«Con amor eterno te amé, por eso prolongué mi misericordia para contigo». Sólo por esta frase merecía ser escrito el libro de Jeremías. Un buen amigo sacerdote acaba de sacar un libro sobre el antiguo testamento («Crónica de una alianza: Antiguo Testamento») con el ánimo de que el católico medio abandone el dichoso tabú sobre el Dios terrible del antiguo testamento. No ha de serlo tanto si viene con deseos de amor eterno, ¿cierto?

La grandeza y magnanimidad del corazón de Cristo no aterriza de nuevas en la historia humana: ese mismo corazón del Salvador se ha manifestado una y mil veces a lo largo de todas las páginas de la Escritura.
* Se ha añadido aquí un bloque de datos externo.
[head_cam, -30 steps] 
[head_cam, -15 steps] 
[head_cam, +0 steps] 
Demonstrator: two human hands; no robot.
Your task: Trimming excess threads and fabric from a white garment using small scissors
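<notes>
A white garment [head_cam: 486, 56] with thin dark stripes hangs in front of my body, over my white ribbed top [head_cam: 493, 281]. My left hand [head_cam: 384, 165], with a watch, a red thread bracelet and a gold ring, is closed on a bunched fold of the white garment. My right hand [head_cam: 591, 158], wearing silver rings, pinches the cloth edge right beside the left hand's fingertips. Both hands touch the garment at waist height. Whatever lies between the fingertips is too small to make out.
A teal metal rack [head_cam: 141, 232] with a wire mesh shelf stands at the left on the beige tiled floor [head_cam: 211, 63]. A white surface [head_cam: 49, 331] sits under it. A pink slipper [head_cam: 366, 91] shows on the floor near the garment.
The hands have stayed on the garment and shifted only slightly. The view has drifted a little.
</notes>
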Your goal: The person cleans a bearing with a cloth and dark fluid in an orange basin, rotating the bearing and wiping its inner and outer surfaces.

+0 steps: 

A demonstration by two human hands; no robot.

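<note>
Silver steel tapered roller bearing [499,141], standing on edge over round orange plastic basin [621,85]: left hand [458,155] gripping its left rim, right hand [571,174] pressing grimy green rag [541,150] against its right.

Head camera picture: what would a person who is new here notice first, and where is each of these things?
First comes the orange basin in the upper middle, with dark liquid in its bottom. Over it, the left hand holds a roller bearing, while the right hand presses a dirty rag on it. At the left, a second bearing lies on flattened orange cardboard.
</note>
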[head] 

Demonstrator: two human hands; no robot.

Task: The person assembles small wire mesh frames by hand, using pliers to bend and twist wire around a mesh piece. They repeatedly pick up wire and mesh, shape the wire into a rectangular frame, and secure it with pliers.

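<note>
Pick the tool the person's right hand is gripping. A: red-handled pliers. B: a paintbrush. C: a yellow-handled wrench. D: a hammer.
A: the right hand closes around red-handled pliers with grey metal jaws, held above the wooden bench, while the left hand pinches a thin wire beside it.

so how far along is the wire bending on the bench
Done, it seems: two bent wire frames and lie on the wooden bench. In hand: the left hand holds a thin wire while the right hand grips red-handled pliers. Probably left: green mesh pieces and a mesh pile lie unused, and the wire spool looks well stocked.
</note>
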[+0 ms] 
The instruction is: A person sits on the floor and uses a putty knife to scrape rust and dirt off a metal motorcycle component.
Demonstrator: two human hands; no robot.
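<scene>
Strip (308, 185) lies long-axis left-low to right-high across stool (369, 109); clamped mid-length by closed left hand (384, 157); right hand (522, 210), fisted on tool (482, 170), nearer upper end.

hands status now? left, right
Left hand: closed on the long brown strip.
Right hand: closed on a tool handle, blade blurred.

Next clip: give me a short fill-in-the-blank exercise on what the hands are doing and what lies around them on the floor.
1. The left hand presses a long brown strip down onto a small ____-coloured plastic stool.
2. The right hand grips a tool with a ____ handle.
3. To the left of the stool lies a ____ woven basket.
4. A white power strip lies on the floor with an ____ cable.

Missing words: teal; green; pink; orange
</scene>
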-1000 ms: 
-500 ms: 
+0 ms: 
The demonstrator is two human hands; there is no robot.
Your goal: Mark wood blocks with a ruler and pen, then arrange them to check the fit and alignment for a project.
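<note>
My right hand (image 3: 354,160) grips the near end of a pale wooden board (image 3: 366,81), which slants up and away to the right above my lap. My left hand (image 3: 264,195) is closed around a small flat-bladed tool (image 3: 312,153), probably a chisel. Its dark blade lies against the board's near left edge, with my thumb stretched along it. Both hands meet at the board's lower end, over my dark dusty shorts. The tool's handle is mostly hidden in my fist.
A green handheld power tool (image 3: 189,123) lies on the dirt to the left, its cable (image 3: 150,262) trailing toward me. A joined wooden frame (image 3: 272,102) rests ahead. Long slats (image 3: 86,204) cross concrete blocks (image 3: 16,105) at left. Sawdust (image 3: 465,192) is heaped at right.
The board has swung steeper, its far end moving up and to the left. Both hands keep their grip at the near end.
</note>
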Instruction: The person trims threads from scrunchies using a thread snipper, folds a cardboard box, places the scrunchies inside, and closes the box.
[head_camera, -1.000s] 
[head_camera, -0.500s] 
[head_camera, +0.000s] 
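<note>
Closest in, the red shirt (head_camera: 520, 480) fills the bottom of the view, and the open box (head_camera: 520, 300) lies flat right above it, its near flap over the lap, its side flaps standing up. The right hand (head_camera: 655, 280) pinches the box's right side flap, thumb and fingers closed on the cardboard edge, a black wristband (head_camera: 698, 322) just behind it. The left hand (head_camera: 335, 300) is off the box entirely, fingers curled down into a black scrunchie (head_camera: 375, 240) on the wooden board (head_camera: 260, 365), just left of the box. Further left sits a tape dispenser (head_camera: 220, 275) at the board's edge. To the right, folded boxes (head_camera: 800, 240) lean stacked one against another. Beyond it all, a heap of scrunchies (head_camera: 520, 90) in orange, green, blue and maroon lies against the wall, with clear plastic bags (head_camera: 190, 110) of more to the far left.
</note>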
Es cierto que aparecen episodios tórridos como el asesinato de Caín, la vergonzosa burla de Cam, el adulterio de David, la idolatría de los reyes, la necedad de un pueblo que abandona la alianza de Yahveh… Pero es que todo eso es necesario porque nos habla de la vida humana tal y como es, con su grandeza y su pecado.

La victoria del amor no se descubre sino desde dentro del desarrollo de esa vida humana. Piénsalo bien: el Señor ama tu vida tal y como es, con su virtud y su pecado. Sólo de ese modo puede salvarla. No salva una vida que no existe, una fantasía: salva tu vida real. Y te acompaña en el transcurrir de tus experiencias, ayudándote a crecer con el ejemplo de buenos cristianos, corrigiéndote a través de hermanos veraces y de los batacazos (de los que debes aprender), perdonando tu pecado si el corazón lo merece por estar contrito. Todo eso eres tú. Y, con la gracia de Dios y un deseo de amarle más, Dios y tú crecéis cada día.

El problema sería que estuviéramos abandonados a nuestra suerte. Pero no: el Señor está con nosotros. Visita nuestra pequeñez y desea entrar en la vida de todos a través de la puerta del amor y de la fe. Así conquista la canea (descendiente de Cam) el corazón del Maestro. Y así lo debemos conquistar nosotros.